On pourrait reprocher à ce système multimodal autour de l’autoroute de favoriser l’étalement urbain, comme ce fut le cas pour les autoroutes ou le RER en Île-de-France. S’il est toujours difficile d’évaluer de façon quantitative le rôle respectif que peuvent jouer les grands réseaux de transport dans ce phénomène, l’approche de la densification autour des gares préconisée par la DGITM dans un appel à projets en 2023 peut trouver un sens pour ce système. On pourrait par exemple regrouper autour des pôles d’échanges autoroutiers des équipements publics qui nécessitent un stationnement de longue durée (tiers lieux, maisons de santé, équipements sportifs ou de loisirs…).

Les offres de mobilité associées à l’autoroute pourraient ainsi mieux les desservir, tout en rendant la rupture de charge de leurs utilisateurs plus utile dans leur quotidien.

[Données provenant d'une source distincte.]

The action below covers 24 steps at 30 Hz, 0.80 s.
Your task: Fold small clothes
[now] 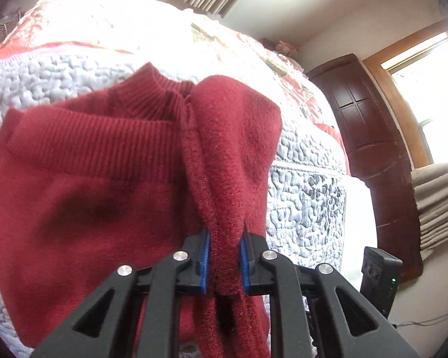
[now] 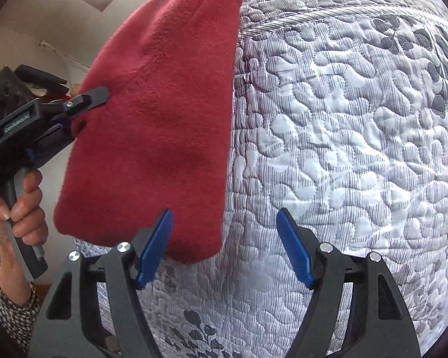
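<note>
Red sweater (image 1: 104, 179) lies on the quilted bed cover (image 2: 343, 119), partly folded; ribbed collar toward 11 o'clock in the left wrist view.

Left gripper (image 1: 224, 256): jaws drawn in on a bunched seam of the sweater, knit pinched between the blue pads (image 1: 205, 262). The held fold runs from the jaws up toward 12 o'clock, ending beside the collar.

Right gripper (image 2: 224, 247): jaws spread wide, nothing between them. The sweater's lower corner sits at about 11 o'clock from it, just beside the left-hand pad; touching or not, cannot tell. Bare cover lies from 12 to 3 o'clock.

In the right wrist view the folded panel's long axis runs 7 to 1 o'clock. The person's hand (image 2: 21, 208) grips the left tool's handle at 9 o'clock.

Judgement: the left gripper has the cloth; the right is nearer the free corner and needs a small shift toward 10 o'clock to take it.
</note>
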Each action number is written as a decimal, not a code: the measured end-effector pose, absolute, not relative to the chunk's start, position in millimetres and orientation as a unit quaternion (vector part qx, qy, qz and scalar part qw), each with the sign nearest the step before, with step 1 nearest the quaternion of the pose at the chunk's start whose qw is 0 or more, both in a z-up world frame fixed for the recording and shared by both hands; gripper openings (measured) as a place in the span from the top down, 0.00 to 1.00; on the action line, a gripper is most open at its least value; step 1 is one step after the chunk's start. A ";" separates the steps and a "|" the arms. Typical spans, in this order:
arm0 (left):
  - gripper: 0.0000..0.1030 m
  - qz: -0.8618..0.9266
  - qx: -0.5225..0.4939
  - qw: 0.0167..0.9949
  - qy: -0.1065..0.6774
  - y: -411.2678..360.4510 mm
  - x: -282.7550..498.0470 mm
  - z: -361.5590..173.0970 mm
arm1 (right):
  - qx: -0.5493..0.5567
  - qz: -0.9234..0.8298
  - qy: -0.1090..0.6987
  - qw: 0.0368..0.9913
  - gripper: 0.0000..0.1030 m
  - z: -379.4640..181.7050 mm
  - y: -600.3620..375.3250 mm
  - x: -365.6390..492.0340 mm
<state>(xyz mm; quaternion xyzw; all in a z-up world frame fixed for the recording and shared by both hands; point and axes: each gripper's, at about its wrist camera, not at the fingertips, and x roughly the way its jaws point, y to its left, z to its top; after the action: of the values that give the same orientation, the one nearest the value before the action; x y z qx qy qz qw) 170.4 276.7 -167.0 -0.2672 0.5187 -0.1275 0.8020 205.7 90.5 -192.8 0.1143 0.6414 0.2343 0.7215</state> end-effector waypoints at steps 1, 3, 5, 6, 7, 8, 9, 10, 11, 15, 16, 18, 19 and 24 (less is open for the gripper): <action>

L’éco-conception des pôles d’échanges (parkings dés imperméabilisés, éclairage sobre et compatible avec la biodiversité, pistes cyclables perméables, matériaux de construction en circuit court…) doit également contribuer à réduire l’empreinte environnementale des aménagements. Les fonciers que l’autoroute peut équiper de panneaux photovoltaïques (talus, délaissés, parkings intermodaux…) représentent eux aussi une opportunité de création de valeur sur des terrains non aménageables, tout en contribuant à ce système d’autoroute décarbonée.

Conclusion

Pouvoir diminuer l’autosolisme aux franges des aires métropolitaines nécessite d’organiser un système multimodal fiable d’usage. C’est la combinaison des lignes express de cars et de covoiturage, de pôles d’échanges et de voies réservées qui peut créer des chaînes de valeur complètes irriguant tout un territoire.

La construction de cette ambition ne peut s’appuyer que sur un partenariat fort entre les différents acteurs de la mobilité, jouant sur tous les leviers : les infrastructures et les services, mais aussi un modèle économique spécifique, "hybridant" celui des autoroutes et celui des AOM pour introduire des incitations aux usages décarbonés.